WHAT IS REQUIRED: In total, how many lines of the data contain the word "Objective"? Only that number is wanted.

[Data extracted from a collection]
######

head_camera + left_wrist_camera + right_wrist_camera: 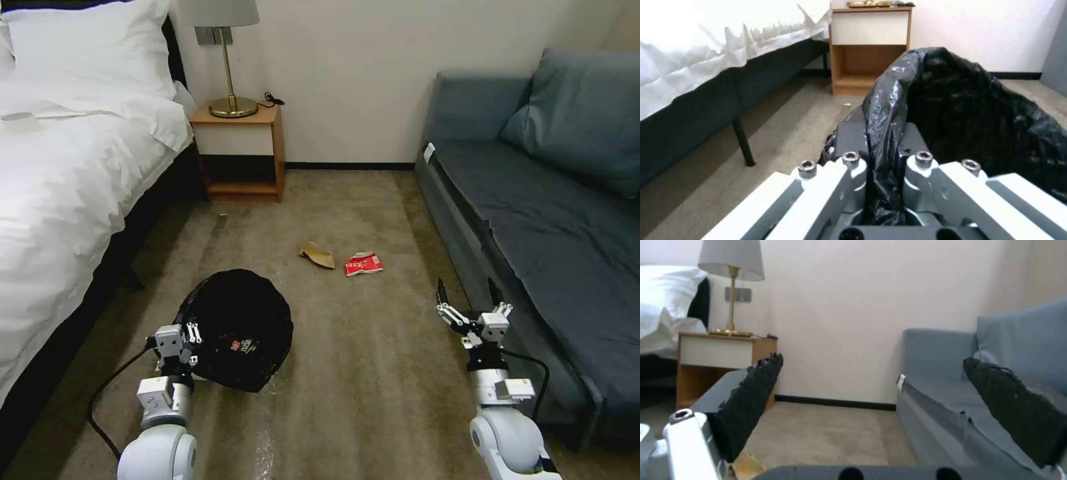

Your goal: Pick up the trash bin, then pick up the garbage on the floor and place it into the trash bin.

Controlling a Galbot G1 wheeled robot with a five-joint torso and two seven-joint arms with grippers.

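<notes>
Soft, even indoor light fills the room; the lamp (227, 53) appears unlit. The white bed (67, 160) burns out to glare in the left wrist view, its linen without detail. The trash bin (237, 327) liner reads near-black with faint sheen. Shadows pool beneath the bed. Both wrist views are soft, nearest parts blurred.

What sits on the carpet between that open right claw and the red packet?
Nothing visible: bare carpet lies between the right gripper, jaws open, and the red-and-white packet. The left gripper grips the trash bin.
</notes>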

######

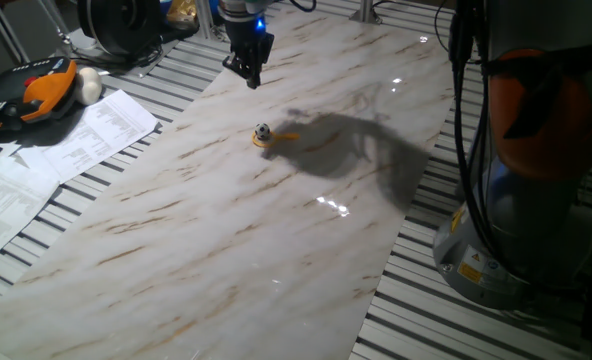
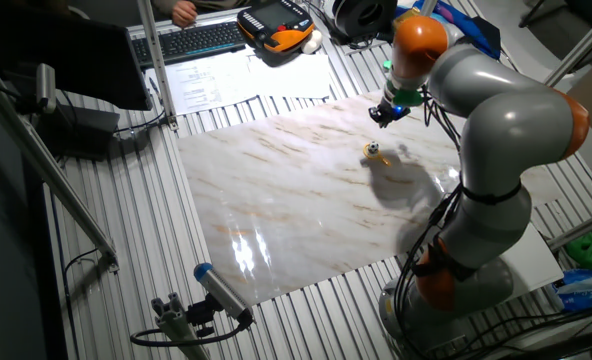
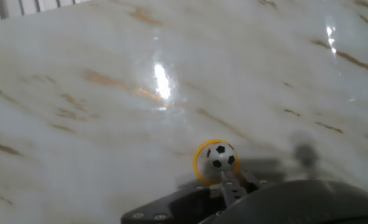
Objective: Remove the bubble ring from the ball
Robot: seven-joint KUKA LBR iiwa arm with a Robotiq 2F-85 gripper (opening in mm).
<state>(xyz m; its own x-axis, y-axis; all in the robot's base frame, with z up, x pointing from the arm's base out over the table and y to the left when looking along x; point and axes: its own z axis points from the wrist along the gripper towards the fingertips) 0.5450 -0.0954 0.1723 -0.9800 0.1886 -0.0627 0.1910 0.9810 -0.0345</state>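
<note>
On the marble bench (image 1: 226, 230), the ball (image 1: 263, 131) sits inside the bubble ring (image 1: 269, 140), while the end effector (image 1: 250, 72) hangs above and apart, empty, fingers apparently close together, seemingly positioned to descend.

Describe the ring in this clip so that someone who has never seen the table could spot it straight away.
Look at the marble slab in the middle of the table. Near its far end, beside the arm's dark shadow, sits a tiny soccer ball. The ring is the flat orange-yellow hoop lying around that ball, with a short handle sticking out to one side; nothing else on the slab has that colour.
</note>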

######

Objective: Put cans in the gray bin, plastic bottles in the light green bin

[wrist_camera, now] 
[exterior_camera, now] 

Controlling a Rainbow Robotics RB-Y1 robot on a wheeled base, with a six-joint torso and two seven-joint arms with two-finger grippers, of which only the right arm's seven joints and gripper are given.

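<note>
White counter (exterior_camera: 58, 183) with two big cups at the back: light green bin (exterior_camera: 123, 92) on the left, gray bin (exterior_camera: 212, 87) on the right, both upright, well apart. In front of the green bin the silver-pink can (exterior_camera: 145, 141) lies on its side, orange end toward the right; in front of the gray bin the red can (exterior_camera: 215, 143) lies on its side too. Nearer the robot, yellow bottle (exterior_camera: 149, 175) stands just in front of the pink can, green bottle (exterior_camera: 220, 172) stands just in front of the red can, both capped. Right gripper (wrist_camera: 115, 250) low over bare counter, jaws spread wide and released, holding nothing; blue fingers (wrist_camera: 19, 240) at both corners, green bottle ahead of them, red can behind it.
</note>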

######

FINAL ANSWER: 2